** Activity **
An exact transcript of every entry is required, without any of the pictures.

** Listed entries **

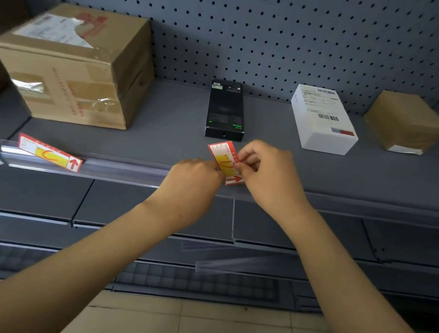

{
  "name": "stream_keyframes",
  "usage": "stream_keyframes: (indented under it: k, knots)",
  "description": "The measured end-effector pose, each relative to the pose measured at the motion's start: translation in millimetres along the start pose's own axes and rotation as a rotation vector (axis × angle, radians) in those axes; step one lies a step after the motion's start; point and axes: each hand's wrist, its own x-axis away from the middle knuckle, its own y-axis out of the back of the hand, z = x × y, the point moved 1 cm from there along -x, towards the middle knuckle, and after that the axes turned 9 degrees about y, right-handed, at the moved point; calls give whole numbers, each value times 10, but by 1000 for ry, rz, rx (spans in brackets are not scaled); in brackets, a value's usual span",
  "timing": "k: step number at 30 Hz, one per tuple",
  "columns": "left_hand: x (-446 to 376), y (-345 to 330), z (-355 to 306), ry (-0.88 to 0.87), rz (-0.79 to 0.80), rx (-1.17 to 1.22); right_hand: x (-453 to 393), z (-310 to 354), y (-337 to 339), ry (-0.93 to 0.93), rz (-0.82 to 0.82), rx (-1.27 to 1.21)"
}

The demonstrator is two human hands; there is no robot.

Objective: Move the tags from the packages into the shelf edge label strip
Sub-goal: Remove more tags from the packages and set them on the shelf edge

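Holding one tag (225, 161) w/ both hands at the shelf's front edge, right in front of the black box (226, 110). My left hand (195, 182) pinches the tag's left side, fingers curled in; my right hand (263, 170) pinches its right edge between thumb and forefinger, other fingers tucked. Tag stands nearly on end, arrow end down by the clear strip (125, 173), prob so the lower edge can be fed into the channel before I lay it flat. Second tag (50, 153) already sits in the strip to the left, below the big carton (73, 65), a bit tilted. White box (323, 119) and small brown parcel (406, 122) sit further right w/ no tags in the strip under them yet.
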Motion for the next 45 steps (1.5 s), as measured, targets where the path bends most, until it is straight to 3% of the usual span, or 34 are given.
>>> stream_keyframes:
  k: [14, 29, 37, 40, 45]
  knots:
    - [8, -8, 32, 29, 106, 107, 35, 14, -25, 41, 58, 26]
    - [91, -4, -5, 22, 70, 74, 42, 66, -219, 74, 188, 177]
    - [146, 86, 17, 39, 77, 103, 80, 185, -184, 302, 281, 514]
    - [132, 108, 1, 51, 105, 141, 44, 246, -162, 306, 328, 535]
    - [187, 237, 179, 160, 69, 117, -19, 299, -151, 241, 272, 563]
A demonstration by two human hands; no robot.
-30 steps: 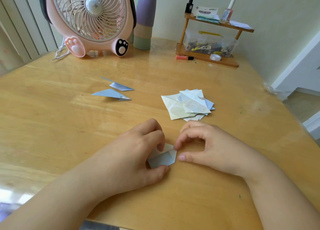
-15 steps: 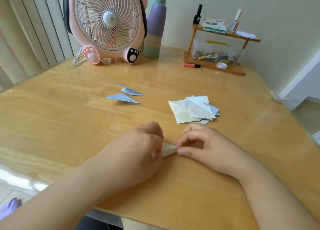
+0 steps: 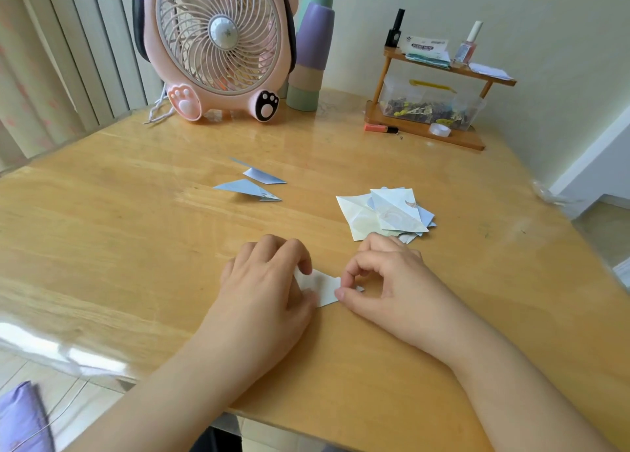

** Solution below **
{
  "name": "stream_keyframes",
  "usage": "stream_keyframes: (indented under it: k, knots)",
  "description": "The measured end-effector pose, each relative to the pose measured at the motion's start: translation in millimetres along the start pose's own axes and rotation as a rotation vector (axis × angle, radians) in those axes; step one lies a step after the motion's start; point and axes: each hand's wrist, its own x-axis away from the middle knuckle, its own y-axis out of the back of the hand, z = x × y, the point moved 1 cm from there along -x, towards the middle knuckle, and after that the axes turned 9 degrees about y, right-handed, at the moved point; calls give whole numbers, each value times 10, but by 1000 for ry, rz, rx (spans in brackets are not scaled); in brackets, a value's usual span",
  "timing": "k: step number at 30 Hz, one per tuple",
  "columns": "left_hand: x (-446 to 376), y (-345 to 330), z (-355 to 306), ry (-0.88 to 0.87), rz (-0.79 to 0.80), rx (-1.17 to 1.22); right_hand: x (-453 to 393), z (-310 to 354), y (-337 to 339), ry (-0.93 to 0.93), rz (-0.82 to 0.82), rx (-1.27 to 1.21)"
}

The demonstrator is two human hands; there is no robot.

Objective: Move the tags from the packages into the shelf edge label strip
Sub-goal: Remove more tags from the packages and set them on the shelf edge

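Holding one tag (225, 161) w/ both hands at the shelf's front edge, right in front of the black box (226, 110). My left hand (195, 182) pinches the tag's left side, fingers curled in; my right hand (263, 170) pinches its right edge between thumb and forefinger, other fingers tucked. Tag stands nearly on end, arrow end down by the clear strip (125, 173), prob so the lower edge can be fed into the channel before I lay it flat. Second tag (50, 153) already sits in the strip to the left, below the big carton (73, 65), a bit tilted. White box (323, 119) and small brown parcel (406, 122) sit further right w/ no tags in the strip under them yet.
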Motion for the next 45 steps (1.5 s), as measured, targets where the path bends most, until it is straight to 3% of the usual span, or 34 are given.
>>> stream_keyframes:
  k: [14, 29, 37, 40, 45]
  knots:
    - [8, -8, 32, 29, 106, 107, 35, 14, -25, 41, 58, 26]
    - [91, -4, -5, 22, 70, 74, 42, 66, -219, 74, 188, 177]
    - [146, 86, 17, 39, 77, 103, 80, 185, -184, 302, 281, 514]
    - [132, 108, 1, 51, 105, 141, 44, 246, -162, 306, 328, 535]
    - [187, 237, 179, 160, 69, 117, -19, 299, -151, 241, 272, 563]
A demonstration by two human hands; no robot.
-30 steps: 
-15 steps: 
+0 steps: 

What has been written here completes the answer.